Although the number of studies that reported inverse associations between amount of tea or coffee consumed is higher than the number of studies that showed positive associations, the overall results are mixed. Despite cancer preventive activity of tea in experimental studies, it is not clear why epidemiological studies have not consistently shown an inverse association between tea drinking and risk of EC. Furthermore, all of the epidemiological studies that showed a statistically significant inverse association between tea drinking and risk of EC were case–control studies. In case–control studies, a possible reduction in tea intake by EC cases following their symptoms might lead to underreporting of past tea consumption and, subsequently, result in spurious inverse associations.
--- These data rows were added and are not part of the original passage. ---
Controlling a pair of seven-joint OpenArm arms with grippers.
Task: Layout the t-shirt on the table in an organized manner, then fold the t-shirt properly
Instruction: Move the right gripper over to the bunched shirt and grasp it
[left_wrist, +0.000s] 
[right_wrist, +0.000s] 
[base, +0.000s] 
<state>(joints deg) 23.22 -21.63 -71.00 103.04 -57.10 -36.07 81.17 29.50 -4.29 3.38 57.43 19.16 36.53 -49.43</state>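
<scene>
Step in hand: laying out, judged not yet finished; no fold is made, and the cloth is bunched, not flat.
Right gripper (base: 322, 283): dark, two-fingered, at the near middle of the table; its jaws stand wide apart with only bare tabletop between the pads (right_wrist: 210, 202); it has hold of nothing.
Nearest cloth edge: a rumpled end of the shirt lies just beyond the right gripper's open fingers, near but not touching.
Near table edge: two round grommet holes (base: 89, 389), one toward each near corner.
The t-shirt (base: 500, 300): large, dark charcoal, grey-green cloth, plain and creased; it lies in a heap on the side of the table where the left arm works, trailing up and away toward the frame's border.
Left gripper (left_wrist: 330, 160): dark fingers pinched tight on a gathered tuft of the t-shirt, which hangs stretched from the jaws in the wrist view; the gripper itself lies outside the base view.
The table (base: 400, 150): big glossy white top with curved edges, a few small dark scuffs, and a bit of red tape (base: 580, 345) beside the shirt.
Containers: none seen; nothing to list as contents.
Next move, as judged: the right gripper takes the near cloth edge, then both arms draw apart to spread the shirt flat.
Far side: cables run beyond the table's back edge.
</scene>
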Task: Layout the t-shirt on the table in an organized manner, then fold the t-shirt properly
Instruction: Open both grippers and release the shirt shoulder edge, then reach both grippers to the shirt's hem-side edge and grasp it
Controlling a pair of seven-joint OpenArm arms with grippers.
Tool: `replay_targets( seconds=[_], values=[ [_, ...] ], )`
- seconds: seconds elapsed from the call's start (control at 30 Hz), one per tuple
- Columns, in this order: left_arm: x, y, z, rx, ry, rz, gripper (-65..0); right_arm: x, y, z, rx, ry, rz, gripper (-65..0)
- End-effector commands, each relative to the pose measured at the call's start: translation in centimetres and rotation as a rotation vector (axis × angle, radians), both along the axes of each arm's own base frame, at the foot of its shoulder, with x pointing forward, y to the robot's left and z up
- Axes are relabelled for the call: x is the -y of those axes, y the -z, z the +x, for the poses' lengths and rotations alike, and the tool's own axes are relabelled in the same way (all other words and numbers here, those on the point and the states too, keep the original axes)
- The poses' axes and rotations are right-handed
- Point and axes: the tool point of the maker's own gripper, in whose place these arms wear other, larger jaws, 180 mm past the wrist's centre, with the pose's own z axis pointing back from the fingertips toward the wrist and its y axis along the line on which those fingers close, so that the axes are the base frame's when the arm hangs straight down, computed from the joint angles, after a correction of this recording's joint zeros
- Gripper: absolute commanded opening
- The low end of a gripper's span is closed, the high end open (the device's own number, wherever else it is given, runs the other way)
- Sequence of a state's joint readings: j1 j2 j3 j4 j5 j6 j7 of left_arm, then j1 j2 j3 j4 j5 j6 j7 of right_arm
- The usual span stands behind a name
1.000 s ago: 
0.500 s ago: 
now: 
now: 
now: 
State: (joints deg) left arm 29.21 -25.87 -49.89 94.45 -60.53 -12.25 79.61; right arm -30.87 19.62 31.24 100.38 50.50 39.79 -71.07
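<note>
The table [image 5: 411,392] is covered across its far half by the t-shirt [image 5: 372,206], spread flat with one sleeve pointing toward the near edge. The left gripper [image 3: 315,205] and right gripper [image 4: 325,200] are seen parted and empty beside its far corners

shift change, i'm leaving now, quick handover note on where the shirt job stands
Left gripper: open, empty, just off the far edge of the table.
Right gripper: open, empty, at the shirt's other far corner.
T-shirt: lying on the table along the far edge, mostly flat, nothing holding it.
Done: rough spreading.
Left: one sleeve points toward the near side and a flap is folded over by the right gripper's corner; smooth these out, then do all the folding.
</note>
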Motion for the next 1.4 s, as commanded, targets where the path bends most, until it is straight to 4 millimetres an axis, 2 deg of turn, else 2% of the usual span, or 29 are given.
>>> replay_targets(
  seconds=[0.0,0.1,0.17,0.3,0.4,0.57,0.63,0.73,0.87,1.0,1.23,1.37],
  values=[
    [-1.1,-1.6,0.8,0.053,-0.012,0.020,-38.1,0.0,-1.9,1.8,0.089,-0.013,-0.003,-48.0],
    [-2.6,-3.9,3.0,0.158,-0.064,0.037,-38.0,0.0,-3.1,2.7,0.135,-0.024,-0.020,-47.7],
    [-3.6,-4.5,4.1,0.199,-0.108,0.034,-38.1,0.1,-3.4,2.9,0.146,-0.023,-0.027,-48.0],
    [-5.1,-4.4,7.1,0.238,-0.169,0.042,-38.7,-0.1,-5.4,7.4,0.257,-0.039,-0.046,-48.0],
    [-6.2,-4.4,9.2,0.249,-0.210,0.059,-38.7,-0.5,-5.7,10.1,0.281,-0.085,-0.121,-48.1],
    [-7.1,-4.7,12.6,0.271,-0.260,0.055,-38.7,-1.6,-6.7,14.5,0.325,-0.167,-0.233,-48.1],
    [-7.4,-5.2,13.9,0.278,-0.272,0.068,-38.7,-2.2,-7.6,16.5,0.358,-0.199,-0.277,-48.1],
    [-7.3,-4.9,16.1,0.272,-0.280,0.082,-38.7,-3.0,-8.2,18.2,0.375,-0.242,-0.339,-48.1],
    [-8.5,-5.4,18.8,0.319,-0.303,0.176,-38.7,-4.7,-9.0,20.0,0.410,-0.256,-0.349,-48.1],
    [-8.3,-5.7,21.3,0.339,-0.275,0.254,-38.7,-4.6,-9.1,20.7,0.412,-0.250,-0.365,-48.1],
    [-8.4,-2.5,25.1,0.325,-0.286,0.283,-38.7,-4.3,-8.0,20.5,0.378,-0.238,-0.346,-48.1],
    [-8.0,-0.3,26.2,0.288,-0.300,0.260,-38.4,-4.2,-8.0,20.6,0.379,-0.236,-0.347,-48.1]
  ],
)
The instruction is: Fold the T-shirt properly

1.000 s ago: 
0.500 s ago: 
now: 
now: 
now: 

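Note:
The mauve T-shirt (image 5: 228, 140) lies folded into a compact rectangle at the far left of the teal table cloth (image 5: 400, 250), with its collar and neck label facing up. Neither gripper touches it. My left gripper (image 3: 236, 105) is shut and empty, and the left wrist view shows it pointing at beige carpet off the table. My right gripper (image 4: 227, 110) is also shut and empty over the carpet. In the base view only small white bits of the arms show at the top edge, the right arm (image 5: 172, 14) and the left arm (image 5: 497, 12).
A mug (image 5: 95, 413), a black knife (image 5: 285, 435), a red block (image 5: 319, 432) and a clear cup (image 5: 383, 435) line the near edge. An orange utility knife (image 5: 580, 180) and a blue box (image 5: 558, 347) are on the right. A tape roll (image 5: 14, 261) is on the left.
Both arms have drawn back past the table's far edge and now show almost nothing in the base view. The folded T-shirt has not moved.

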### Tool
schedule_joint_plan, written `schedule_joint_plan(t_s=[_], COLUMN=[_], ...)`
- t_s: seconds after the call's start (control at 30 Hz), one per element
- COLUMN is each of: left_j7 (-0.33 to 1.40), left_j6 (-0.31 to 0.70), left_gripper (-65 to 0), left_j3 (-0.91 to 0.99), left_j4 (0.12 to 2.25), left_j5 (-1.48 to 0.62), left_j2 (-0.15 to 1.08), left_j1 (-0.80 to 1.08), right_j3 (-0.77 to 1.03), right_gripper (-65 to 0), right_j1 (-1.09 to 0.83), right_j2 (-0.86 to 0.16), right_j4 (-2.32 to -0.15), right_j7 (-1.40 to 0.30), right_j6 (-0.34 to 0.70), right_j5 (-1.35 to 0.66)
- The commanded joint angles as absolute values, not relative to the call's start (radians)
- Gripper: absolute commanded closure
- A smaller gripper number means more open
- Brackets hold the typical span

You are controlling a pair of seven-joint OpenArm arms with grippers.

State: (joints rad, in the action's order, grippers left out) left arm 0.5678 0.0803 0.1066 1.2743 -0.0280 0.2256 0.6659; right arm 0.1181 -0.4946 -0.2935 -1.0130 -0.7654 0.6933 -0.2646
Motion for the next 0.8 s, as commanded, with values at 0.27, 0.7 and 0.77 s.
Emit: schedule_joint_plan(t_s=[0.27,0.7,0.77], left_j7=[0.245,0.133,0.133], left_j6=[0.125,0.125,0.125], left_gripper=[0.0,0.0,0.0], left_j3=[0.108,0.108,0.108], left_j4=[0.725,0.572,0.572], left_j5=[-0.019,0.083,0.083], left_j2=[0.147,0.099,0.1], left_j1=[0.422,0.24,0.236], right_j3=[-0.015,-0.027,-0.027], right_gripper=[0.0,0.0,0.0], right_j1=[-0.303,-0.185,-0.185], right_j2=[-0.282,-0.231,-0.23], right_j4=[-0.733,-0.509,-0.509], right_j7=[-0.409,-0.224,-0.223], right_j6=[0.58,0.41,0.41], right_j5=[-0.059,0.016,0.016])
Tea and coffee contain several compounds other than flavonoids21 and may have some contaminants, whose interactions and complex metabolisms might alter the protective effect of the individual compounds.17 It has also been suggested that flavonoids, or other antioxidants, in high doses may act as pro-oxidant that can generate free radicals, which may lead to DNA damage and, finally, irreversible preneoplastic lesions (reviewed in Refs. 8 and 121).

In conclusion, there was little evidence for an association between EC risk and amount of tea or coffee consumed, but the results suggest an increased risk of EC associated with higher drinking temperature. Amount, duration and temperature of maté intake were all associated with higher EC risk, but the number of the studies that investigated these associations was limited. For other hot foods and drinks, there was some evidence showing increased risk with higher temperature. Overall, the available results strongly suggested that high-temperature beverage drinking increases the risk of EC. Future studies will require standardized strategies that allow for combining data, and the results should be reported by histological subtypes of EC.